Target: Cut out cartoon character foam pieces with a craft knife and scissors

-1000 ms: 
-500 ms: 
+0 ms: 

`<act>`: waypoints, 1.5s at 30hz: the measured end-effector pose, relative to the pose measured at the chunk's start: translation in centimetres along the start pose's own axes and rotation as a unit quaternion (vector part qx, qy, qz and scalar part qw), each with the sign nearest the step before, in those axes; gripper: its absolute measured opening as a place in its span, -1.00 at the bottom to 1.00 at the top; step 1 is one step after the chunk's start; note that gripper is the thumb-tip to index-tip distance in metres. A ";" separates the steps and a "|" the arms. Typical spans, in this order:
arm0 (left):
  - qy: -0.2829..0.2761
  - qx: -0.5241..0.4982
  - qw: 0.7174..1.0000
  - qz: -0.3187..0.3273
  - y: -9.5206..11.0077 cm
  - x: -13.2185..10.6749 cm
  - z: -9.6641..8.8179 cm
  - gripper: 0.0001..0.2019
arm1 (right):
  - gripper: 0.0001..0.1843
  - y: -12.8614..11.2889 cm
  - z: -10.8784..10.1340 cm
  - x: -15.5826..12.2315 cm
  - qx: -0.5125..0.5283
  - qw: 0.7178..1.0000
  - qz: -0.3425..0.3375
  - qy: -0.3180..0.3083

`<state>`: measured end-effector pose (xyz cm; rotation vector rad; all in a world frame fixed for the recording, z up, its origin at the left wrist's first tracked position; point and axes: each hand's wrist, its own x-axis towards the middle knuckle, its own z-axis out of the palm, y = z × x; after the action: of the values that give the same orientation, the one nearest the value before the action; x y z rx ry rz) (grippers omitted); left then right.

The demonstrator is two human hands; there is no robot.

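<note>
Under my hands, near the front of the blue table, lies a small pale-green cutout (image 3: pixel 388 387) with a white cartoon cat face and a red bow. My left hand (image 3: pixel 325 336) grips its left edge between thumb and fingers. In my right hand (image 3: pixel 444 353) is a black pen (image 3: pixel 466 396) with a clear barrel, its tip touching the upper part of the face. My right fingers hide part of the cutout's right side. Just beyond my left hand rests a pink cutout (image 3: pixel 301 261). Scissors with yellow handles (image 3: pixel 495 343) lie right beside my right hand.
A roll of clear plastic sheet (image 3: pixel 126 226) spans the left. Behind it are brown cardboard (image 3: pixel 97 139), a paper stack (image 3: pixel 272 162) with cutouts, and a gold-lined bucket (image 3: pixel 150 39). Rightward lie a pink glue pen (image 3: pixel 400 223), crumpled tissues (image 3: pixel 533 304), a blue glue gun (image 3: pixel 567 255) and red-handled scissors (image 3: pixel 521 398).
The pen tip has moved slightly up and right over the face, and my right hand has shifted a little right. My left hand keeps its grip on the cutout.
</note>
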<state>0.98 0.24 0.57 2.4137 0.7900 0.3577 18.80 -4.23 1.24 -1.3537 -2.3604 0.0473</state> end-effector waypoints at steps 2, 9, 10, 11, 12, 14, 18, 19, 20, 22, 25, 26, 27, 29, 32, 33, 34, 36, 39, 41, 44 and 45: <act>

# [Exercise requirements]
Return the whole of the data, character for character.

# [Answer space]
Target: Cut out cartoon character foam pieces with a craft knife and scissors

-1000 ms: 
-500 ms: 
+0 ms: 

`<act>`: waypoints, 1.5s at 30hz: the measured end-effector pose, relative to the pose measured at the chunk's start: translation in centimetres along the start pose's own axes and rotation as a unit quaternion (vector part qx, qy, qz and scalar part qw), each with the sign nearest the step before, in those axes; gripper: its absolute measured opening as a place in its span, -1.00 at the bottom to 1.00 at the top; step 1 is one step after the chunk's start; note that gripper is the thumb-tip to index-tip distance in metres. A ";" separates the steps and a "|" the arms. Typical spans, in this order:
arm0 (left):
  - qy: -0.2829..0.2761
  - qx: -0.5241..0.4982
  - qw: 0.7174..1.0000
  - qz: -0.3187..0.3273
  - y: -9.5206..11.0077 cm
  - x: -13.2185..10.6749 cm
  - z: -9.6641..8.8179 cm
  - gripper: 0.0001..0.2019
arm1 (right):
  - gripper: 0.0001..0.1843
  - y: -12.8614..11.2889 cm
  - z: -10.8784..10.1340 cm
  - x: -15.5826..12.2315 cm
  - qx: -0.5125..0.5283
  - qw: 0.7178..1.0000
  - qz: -0.3425..0.3375
  - qy: -0.3180..0.3083

`<state>`: measured end-effector pose (xyz cm; rotation vector rad; all in a world frame fixed for the recording, z up, its origin at the left wrist's first tracked position; point and axes: each hand's wrist, its own x-axis towards the middle knuckle, its own z-axis out of the palm, y = z × x; after the action: of the values that give the same orientation, the one nearest the value before the action; x y z rx ry rz) (grippers omitted); left then right.

The demonstrator is two human hands; there is no robot.

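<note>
Under my hands, near the front of the blue table, lies a small pale-green cutout (image 3: pixel 388 387) with a white cartoon cat face and a red bow. My left hand (image 3: pixel 325 336) grips its left edge between thumb and fingers. In my right hand (image 3: pixel 444 353) is a black pen (image 3: pixel 466 396) with a clear barrel, its tip touching the upper part of the face. My right fingers hide part of the cutout's right side. Just beyond my left hand rests a pink cutout (image 3: pixel 301 261). Scissors with yellow handles (image 3: pixel 495 343) lie right beside my right hand.
A roll of clear plastic sheet (image 3: pixel 126 226) spans the left. Behind it are brown cardboard (image 3: pixel 97 139), a paper stack (image 3: pixel 272 162) with cutouts, and a gold-lined bucket (image 3: pixel 150 39). Rightward lie a pink glue pen (image 3: pixel 400 223), crumpled tissues (image 3: pixel 533 304), a blue glue gun (image 3: pixel 567 255) and red-handled scissors (image 3: pixel 521 398).
The pen tip has moved slightly up and right over the face, and my right hand has shifted a little right. My left hand keeps its grip on the cutout.
</note>
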<state>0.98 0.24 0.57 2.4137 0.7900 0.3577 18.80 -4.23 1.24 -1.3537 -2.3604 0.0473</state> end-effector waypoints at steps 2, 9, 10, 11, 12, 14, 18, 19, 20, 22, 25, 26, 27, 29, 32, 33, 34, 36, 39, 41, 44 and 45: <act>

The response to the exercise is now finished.